§ **EXERCISE DIRECTIONS**
Only the lines below from the one containing "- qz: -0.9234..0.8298" to the one containing "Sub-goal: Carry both" should be repeated, both included and unchanged.

────────────────────────────────────────

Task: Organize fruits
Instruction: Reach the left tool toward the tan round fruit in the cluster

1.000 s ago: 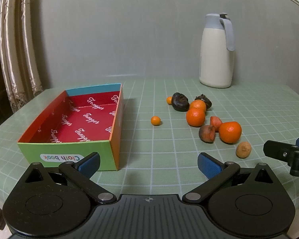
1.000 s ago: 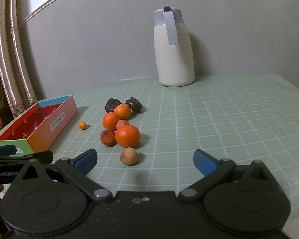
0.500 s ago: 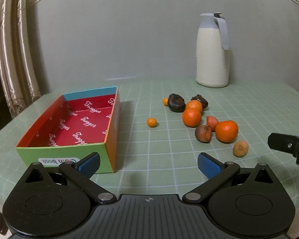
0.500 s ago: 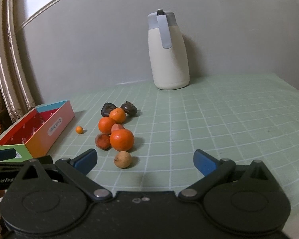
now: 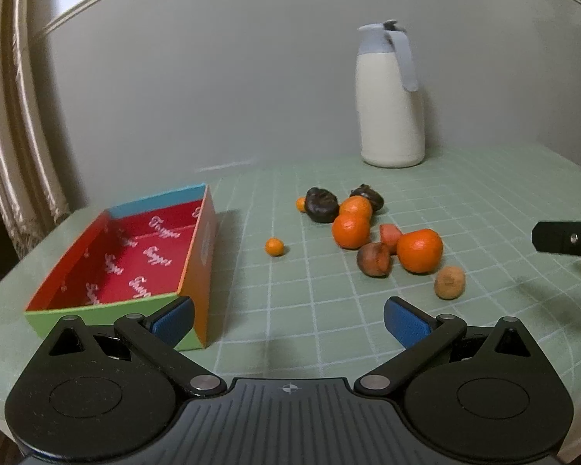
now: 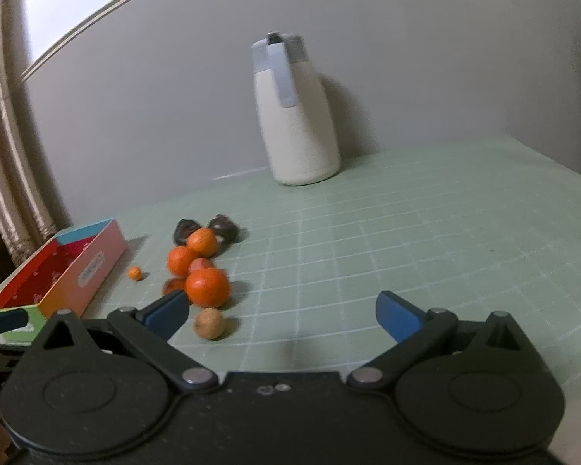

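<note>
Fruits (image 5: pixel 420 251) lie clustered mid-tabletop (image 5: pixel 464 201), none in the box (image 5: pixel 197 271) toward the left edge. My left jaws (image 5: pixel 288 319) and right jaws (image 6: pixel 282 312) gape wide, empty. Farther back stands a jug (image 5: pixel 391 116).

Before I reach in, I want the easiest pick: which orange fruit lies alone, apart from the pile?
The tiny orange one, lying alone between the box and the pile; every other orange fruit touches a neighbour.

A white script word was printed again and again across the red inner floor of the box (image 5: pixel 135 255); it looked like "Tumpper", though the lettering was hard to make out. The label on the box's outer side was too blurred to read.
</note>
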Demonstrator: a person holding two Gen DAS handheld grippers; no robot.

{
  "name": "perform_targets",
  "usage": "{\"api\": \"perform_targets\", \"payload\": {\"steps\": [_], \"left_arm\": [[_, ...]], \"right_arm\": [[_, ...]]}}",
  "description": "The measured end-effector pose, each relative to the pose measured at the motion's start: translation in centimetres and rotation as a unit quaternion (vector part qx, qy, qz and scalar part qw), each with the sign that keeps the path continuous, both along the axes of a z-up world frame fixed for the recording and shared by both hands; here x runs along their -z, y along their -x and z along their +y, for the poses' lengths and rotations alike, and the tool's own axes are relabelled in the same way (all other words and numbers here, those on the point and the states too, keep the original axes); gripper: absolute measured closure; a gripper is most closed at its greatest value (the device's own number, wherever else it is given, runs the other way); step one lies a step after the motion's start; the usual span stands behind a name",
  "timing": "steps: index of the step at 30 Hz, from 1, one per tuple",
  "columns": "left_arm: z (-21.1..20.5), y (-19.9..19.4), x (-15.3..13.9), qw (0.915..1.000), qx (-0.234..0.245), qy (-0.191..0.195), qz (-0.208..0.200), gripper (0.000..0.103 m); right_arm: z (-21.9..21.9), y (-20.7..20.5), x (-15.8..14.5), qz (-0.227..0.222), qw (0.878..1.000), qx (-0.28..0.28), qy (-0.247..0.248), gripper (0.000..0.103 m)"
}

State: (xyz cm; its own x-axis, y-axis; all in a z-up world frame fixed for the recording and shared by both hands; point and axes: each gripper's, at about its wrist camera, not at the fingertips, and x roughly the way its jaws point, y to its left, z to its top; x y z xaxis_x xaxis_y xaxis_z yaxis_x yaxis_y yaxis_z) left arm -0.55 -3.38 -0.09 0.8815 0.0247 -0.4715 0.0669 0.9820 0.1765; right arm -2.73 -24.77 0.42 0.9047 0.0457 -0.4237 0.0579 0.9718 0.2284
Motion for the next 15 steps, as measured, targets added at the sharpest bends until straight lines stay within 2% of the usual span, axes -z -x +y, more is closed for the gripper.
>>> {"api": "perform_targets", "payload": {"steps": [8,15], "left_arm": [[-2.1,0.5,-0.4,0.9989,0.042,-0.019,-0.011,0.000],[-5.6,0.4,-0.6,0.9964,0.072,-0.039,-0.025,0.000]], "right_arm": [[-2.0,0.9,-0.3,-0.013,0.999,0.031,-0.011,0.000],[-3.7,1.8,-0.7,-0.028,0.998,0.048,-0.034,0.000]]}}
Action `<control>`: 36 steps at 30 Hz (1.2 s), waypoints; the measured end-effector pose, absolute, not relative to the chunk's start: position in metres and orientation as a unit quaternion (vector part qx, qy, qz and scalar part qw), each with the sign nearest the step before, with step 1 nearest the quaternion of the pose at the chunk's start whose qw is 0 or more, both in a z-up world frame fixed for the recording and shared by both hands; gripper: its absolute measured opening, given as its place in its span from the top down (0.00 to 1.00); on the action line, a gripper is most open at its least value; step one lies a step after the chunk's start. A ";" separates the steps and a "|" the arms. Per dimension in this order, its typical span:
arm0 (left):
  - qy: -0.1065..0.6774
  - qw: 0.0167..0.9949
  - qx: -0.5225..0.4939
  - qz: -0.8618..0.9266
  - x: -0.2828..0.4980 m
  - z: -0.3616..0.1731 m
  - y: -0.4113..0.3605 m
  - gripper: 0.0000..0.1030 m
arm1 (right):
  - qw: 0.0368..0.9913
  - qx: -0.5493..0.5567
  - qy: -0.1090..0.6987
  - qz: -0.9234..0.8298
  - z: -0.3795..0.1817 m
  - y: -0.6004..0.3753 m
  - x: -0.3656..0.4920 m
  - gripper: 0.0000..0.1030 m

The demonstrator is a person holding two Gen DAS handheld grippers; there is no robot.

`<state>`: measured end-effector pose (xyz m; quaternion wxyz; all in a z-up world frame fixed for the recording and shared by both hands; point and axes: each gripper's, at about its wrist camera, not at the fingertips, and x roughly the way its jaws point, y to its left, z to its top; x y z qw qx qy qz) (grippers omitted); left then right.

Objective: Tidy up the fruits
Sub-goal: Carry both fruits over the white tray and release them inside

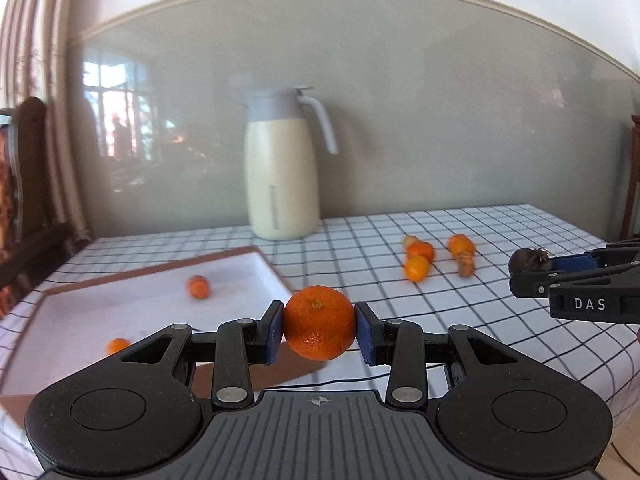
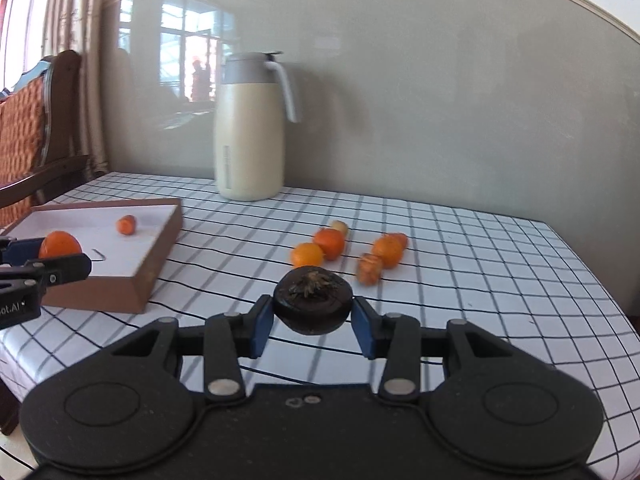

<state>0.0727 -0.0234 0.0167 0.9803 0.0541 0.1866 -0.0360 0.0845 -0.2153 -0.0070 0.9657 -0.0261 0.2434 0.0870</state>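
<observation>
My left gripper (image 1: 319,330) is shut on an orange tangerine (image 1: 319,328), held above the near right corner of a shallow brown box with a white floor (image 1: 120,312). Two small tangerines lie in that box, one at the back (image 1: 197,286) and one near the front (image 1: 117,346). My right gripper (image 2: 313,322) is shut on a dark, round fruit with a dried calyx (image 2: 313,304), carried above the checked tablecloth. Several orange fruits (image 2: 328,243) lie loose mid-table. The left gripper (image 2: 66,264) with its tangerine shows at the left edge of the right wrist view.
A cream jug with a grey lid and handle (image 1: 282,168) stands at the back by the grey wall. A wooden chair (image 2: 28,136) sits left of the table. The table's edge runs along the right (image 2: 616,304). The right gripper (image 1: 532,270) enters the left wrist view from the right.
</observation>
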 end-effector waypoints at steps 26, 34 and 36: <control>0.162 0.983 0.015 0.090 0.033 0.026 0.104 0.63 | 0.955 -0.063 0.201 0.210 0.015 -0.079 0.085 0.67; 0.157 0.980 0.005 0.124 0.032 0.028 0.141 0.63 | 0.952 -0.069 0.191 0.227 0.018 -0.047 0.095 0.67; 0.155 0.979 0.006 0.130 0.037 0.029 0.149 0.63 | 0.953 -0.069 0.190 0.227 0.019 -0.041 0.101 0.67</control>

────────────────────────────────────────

§ **ANSWER FOR THIS EXERCISE**
  - qz: -0.9234..0.8298
  - z: -0.3795..0.1817 m
  - y: -0.6004..0.3753 m
  - x: -0.3656..0.4920 m
  - gripper: 0.0000..0.1030 m

The demonstrator is a person holding two Gen DAS handheld grippers; there is no robot.

`<state>`: measured end-effector pose (xyz m; quaternion wxyz; all in a z-up world frame fixed for the recording and shared by both hands; point and axes: each gripper's, at about its wrist camera, not at the fingertips, and x roughly the way its jaws point, y to its left, z to its top; x y z qw qx qy qz) (grippers omitted); left then right.

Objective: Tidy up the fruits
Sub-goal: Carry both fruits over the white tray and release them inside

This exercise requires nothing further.